** What to produce **
Retype the data that follows with no alterations, please.

Entries taken from a collection:
-------------------------

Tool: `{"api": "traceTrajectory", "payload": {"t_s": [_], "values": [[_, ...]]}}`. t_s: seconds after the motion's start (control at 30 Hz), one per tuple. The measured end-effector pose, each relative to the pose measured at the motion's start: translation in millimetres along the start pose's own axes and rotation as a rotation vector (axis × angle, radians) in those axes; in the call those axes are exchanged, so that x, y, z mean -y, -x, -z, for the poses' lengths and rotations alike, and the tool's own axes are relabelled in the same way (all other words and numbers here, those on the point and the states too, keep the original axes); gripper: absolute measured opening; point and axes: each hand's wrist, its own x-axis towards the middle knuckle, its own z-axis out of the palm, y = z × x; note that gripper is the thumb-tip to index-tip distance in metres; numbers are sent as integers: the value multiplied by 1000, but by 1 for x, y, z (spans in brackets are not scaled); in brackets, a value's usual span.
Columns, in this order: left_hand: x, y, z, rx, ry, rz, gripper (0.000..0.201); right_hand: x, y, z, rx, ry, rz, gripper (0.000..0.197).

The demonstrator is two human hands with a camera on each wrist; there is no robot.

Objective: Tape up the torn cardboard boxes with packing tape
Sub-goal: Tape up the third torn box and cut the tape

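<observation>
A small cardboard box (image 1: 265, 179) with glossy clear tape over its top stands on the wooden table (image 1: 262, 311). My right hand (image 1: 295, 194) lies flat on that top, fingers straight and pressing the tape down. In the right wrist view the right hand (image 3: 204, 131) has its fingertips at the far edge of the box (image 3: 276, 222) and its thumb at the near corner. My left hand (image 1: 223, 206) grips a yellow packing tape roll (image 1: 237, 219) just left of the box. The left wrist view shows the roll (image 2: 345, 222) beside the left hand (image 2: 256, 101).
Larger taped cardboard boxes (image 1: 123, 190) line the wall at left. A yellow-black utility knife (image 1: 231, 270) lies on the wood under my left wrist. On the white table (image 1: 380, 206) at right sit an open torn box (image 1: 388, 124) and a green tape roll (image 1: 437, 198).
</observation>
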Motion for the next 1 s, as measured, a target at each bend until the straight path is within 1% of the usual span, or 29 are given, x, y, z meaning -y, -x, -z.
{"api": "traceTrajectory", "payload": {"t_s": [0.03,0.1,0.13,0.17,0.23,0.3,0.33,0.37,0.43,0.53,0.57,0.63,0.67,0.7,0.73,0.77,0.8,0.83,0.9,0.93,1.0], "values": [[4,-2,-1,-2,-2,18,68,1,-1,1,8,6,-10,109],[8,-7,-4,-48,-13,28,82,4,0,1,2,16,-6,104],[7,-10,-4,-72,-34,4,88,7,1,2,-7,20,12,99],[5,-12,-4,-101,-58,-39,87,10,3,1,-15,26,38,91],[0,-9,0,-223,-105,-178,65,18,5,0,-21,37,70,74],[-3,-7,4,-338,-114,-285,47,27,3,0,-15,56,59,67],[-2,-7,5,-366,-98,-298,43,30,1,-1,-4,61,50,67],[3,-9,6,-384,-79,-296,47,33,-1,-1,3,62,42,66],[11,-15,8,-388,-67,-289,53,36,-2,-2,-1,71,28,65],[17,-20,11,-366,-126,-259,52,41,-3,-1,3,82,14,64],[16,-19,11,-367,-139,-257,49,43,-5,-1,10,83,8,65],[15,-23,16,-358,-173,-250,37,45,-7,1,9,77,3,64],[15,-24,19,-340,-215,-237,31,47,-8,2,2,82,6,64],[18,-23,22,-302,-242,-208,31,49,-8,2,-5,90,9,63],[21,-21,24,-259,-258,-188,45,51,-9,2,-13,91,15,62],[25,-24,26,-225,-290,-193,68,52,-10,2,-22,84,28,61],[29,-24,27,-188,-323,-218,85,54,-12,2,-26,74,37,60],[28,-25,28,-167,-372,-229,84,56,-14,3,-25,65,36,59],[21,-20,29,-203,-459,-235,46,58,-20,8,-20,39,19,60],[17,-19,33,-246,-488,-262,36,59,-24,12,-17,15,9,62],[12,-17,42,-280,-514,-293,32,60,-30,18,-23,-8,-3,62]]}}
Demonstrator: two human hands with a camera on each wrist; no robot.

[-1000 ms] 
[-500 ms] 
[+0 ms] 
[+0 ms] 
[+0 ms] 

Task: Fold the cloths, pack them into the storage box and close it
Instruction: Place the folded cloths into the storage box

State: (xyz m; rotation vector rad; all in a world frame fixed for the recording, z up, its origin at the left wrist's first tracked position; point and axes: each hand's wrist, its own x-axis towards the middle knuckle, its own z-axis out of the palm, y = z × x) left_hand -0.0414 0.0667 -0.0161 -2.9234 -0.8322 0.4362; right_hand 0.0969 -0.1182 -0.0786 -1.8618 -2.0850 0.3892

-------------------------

** Task solution **
Tool: `{"api": "traceTrajectory", "payload": {"t_s": [_], "values": [[_, ...]]}}`. t_s: seconds after the motion's start (control at 30 Hz), one per tuple. The measured end-effector pose, each relative to the pose measured at the motion's start: translation in millimetres along the start pose's own axes and rotation as a rotation vector (axis × angle, radians) in those axes; in the call those axes are exchanged, so that x, y, z mean -y, -x, -z, for the poses' lengths and rotations alike, and the tool's own axes are relabelled in the same way (all other words and numbers here, those on the point and the states too, keep the original axes); gripper: absolute measured opening; point and axes: each hand's wrist, its own x-axis towards the middle knuckle, its own z-axis out of the palm, y = z × x; note that gripper is the thumb-tip to index-tip distance in metres; numbers are sent as integers: the value multiplied by 1000, but by 1 for x, y, z (spans in brackets are not scaled); in brackets, a value's usual span.
Columns, in this order: left_hand: x, y, z, rx, ry, rz, gripper (0.000..0.201); right_hand: x, y, z, rx, ry, rz, gripper (0.000..0.197).

The demonstrator is two human hands with a camera on each wrist; there is no robot.

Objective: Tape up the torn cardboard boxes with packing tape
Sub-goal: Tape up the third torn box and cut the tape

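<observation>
A small cardboard box (image 1: 265, 179) with glossy clear tape over its top stands on the wooden table (image 1: 262, 311). My right hand (image 1: 295, 194) lies flat on that top, fingers straight and pressing the tape down. In the right wrist view the right hand (image 3: 204, 131) has its fingertips at the far edge of the box (image 3: 276, 222) and its thumb at the near corner. My left hand (image 1: 223, 206) grips a yellow packing tape roll (image 1: 237, 219) just left of the box. The left wrist view shows the roll (image 2: 345, 222) beside the left hand (image 2: 256, 101).
Larger taped cardboard boxes (image 1: 123, 190) line the wall at left. A yellow-black utility knife (image 1: 231, 270) lies on the wood under my left wrist. On the white table (image 1: 380, 206) at right sit an open torn box (image 1: 388, 124) and a green tape roll (image 1: 437, 198).
</observation>
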Motion for the next 1 s, as measured, a target at each bend until the straight path is within 1% of the usual span, or 29 are given, x, y, z meaning -y, -x, -z.
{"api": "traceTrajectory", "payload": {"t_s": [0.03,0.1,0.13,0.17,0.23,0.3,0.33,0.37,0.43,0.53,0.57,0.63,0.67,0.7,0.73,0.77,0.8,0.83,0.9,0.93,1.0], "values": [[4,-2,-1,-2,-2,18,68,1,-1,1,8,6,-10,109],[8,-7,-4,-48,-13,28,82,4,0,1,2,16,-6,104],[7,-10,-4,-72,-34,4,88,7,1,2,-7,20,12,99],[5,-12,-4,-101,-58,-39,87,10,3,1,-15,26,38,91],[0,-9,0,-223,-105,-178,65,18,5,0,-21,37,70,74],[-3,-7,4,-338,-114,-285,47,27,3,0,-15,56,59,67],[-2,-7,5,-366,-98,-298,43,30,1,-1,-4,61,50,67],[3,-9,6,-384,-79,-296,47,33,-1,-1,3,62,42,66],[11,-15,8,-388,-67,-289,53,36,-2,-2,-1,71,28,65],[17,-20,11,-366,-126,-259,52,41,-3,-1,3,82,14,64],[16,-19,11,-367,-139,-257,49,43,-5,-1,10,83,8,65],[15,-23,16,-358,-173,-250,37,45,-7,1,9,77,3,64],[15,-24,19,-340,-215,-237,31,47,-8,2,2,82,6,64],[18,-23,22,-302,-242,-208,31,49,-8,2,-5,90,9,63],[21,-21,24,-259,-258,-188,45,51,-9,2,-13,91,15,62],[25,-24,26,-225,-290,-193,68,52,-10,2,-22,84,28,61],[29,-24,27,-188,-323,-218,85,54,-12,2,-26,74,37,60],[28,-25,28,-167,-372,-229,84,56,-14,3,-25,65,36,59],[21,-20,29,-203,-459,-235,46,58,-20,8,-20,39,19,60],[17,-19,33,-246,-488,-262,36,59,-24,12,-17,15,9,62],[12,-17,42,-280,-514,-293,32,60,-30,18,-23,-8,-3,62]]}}
Demonstrator: two human hands with a camera on each wrist; no robot.

[-1000 ms] 
[-500 ms] 
[+0 ms] 
[+0 ms] 
[+0 ms] 

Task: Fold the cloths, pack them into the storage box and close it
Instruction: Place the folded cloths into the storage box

State: (xyz m; rotation vector rad; all in a world frame fixed for the recording, z up, its origin at the left wrist's first tracked position; point and axes: each hand's wrist, its own x-axis towards the middle knuckle, its own z-axis out of the palm, y = z × x) left_hand -0.0414 0.0667 -0.0161 -2.9234 -0.8322 0.4362; right_hand 0.0969 -0.1182 -0.0786 -1.8618 -2.0850 0.3892

The exercise requires nothing further.